So how could a bank employee steal $29 million over three years without someone noticing?
That's the question bank authorities and security consultants were asking Tuesday after a KeyCorp executive was charged with fraud and embezzlement.
The case is the largest bank embezzlement case in local history, according to the U.S. attorney's office.
The KeyCorp executive, David Verhotz, 56, remained in the custody of federal marshals Tuesday, pending a bond and probable cause hearing on Thursday. He is accused of embezzling in his role as the senior vice president who ran KeyCorp's global trade services unit and provided loans to foreign banks.
Meanwhile, court records from Verhotz's August divorce reveal he earned $110,000 a year and that his wife asserted he regularly visited a girlfriend in New York City while they were still married. According to the FBI, Verhotz used some of the money he allegedly stole to buy a $5.7 million home on Long Island in New York.

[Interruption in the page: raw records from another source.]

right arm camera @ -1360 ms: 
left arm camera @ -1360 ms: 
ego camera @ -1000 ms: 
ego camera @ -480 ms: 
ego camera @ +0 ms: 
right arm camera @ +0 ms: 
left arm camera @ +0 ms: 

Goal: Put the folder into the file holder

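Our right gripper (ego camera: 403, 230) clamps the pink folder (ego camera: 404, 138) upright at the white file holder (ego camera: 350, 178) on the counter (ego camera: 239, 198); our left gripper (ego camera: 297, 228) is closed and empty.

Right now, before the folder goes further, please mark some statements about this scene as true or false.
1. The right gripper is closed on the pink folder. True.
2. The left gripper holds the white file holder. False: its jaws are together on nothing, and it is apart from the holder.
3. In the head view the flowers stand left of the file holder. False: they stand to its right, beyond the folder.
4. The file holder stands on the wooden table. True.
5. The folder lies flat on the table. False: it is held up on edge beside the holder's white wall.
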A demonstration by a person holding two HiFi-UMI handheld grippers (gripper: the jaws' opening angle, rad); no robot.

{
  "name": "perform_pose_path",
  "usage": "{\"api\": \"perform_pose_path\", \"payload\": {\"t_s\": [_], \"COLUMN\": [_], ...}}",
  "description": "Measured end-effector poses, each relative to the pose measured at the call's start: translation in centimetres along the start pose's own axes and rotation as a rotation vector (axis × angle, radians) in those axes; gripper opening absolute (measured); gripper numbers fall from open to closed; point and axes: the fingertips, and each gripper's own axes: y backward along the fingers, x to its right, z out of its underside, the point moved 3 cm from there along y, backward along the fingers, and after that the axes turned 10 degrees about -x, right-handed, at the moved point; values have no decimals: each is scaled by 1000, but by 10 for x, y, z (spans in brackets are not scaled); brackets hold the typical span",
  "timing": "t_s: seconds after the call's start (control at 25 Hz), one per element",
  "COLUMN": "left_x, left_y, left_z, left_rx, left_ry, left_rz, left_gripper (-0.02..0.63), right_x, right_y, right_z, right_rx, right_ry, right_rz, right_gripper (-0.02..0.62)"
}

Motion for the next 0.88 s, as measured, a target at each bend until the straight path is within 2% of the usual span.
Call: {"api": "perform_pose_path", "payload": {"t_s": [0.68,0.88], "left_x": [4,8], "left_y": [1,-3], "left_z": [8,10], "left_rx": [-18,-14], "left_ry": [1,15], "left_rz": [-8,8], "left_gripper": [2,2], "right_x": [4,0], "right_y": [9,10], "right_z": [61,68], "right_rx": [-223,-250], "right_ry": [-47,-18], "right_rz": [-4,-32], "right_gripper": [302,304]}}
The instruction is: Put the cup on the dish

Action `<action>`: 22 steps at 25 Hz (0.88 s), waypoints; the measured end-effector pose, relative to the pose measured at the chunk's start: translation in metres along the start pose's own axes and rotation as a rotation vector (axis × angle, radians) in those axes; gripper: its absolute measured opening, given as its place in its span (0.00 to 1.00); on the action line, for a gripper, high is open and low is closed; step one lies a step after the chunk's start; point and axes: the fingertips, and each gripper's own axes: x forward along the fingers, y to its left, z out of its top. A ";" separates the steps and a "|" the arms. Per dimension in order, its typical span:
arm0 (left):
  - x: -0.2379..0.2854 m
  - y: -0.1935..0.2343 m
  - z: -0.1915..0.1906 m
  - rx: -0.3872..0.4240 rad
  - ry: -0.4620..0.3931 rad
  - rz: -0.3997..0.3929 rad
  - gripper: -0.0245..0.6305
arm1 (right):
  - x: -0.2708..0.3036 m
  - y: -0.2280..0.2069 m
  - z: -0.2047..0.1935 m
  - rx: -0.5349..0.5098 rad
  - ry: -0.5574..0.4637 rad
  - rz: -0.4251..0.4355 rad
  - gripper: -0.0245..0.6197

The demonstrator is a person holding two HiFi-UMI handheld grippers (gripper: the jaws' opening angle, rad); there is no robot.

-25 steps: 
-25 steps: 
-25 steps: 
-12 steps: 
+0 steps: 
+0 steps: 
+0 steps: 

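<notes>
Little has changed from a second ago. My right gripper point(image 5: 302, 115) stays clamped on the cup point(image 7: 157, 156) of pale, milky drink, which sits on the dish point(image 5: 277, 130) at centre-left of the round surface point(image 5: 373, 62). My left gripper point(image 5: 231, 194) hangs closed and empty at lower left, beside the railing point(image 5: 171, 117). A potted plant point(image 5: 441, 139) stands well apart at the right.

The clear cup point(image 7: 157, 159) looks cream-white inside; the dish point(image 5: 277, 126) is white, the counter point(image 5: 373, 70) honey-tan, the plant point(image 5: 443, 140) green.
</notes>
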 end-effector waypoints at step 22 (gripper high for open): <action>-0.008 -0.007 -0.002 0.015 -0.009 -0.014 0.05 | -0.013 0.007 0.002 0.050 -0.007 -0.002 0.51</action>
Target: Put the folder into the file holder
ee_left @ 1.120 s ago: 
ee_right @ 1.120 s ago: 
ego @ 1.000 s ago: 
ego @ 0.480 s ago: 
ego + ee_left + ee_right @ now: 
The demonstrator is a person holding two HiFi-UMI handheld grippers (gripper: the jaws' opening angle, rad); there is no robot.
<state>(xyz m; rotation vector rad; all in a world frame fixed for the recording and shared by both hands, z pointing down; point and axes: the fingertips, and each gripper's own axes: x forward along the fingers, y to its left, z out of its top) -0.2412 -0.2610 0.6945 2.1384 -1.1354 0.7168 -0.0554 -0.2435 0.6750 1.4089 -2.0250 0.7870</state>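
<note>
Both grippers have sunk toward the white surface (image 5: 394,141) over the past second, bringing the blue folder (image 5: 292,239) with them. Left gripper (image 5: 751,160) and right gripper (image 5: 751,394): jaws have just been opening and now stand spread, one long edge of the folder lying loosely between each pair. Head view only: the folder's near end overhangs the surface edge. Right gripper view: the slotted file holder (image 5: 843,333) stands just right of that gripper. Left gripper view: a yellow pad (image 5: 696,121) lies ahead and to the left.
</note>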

A bank employee should never be able to pull off a scam for three years without detection, said security expert John Christman of Security Management Consultants in California.
"All I can say is, the bank must have a lousy accounting system," Christman said.
Banks are supposed to have "a system of checks and balances and periodic audits when you have those sums of money involved," he said.
Further, banks should periodically run background checks on employees who have access to large amounts of money, Christman said. "You can run checks to see whether people are living beyond their means," he said. Certainly, a credit check would have revealed large credit-card bills that were being paid off mysteriously, and property records would have shown the $5.7 million New York home, he said.
Bank security expert Bill Hawthorne of Maine agreed that banks should have mechanisms to find out whether a modestly paid employee "is suddenly living in the style of a person making a million a year."
Even more elementary, Hawthorne said, banks must comply with numerous security procedures mandated by federal regulators. "These are not voluntary," he said.
Some types of bank transactions are supposed to be authorized by more than one person; other types are supposed to be audited or checked by another person.
Even a high-level executive shouldn't have totally free rein over millions of dollars - or even $10, Hawthorne said.